If you’re a long-time viewer, you probably have your own list of critical favorites. Among them are likely the shows like Inner Light or Best of Both Worlds. Perhaps, Yesterday’s Enterprise, Chain of Command, or Q Who? and All Good Things… are there, too. The few I’ve mentioned here make many ST:TNG ‘best of’ lists (and for good reason). Yet, there was one series installment that remains quite personal to me. It’s the only one that ever had me tearing up by its conclusion, and inwardly examining the very reason for that reaction. It may not be high on some of the best of inventories, but the fourth season Remember Me episode certainly is on mine.

“Chief medical officer’s log, stardate 44161.2. We are docking at Starbase 133 for scheduled crew rotation. I look forward to welcoming aboard my mentor and dear friend, Doctor Dalen Quaice, who will be traveling with us to his home planet, Kenda II.”

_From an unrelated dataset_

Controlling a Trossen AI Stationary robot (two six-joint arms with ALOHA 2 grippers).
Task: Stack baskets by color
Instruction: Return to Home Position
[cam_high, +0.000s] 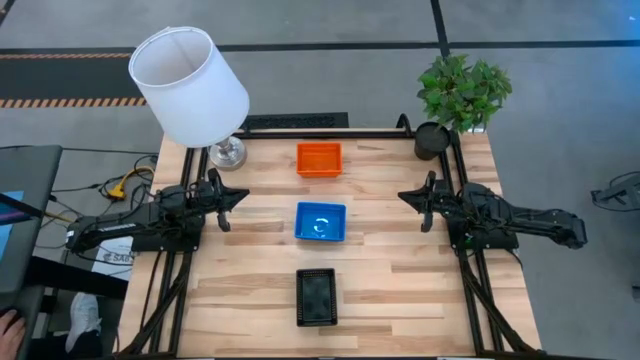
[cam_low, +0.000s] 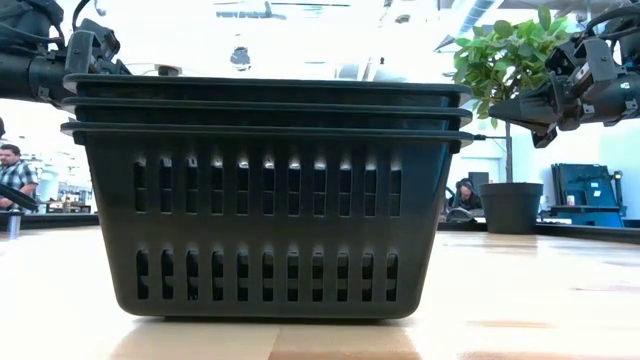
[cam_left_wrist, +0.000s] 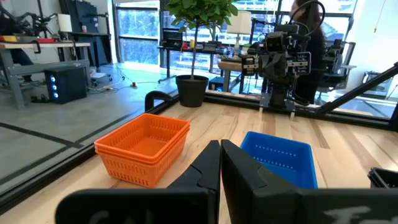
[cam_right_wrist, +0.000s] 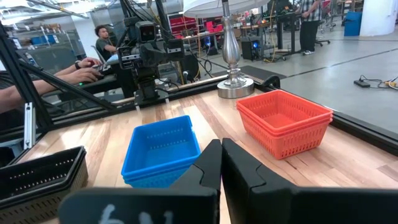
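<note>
The three piles stand in a line down the middle of the table (cam_high: 400, 290). The orange stack (cam_high: 319, 159) is at the far end near the lamp (cam_high: 188, 82), the blue stack (cam_high: 320, 222) is in the centre, and the black stack (cam_high: 316, 297) is nearest the low camera. In the low view I count three black rims nested level. The left gripper (cam_high: 240, 195) and right gripper (cam_high: 404, 196) hover on either side of the blue stack, well apart from it, each pointing inward at it. Both wrist views show the fingers pressed together with nothing between them.

As I read it, the sorting is done and only bringing the arms home remains, so any trouble from here is of my own making. These baskets look light. If either arm swings inward or dips, a closed fingertip catching a rim could slide a whole pile or tip its top basket off. The blue stack is the most exposed, since both grippers aim straight at it. The lamp's shade overhangs the corner close behind the left arm, and the plant (cam_high: 463, 88) stands just behind the right arm, so a wide elbow swing could knock either. A person's arm (cam_right_wrist: 43, 79) shows just beyond the table on the left arm's side, so I would keep that arm's path inside the edge.
</note>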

Synopsis: while the Enterprise is stationed at Starbase 133, Dr. Beverly Crusher greets her close friend and mentor as he comes on-board. Their brief conversation covers fond remembrances and the painful loss of loved ones, which is especially keen on the elderly Dr. Quaice as he’s recently suffered the loss of his long-time wife. Beverly sympathizes with her colleague’s lament of growing old and the subsequent tribulations of losing friends to that fact. Drs. Quaice and Crusher have a common burden of now both being widowers. Afterwards, directly due to that affecting conversation, she seeks out and visits her son, Wesley, who is conducting an experiment to create a static warp bubble.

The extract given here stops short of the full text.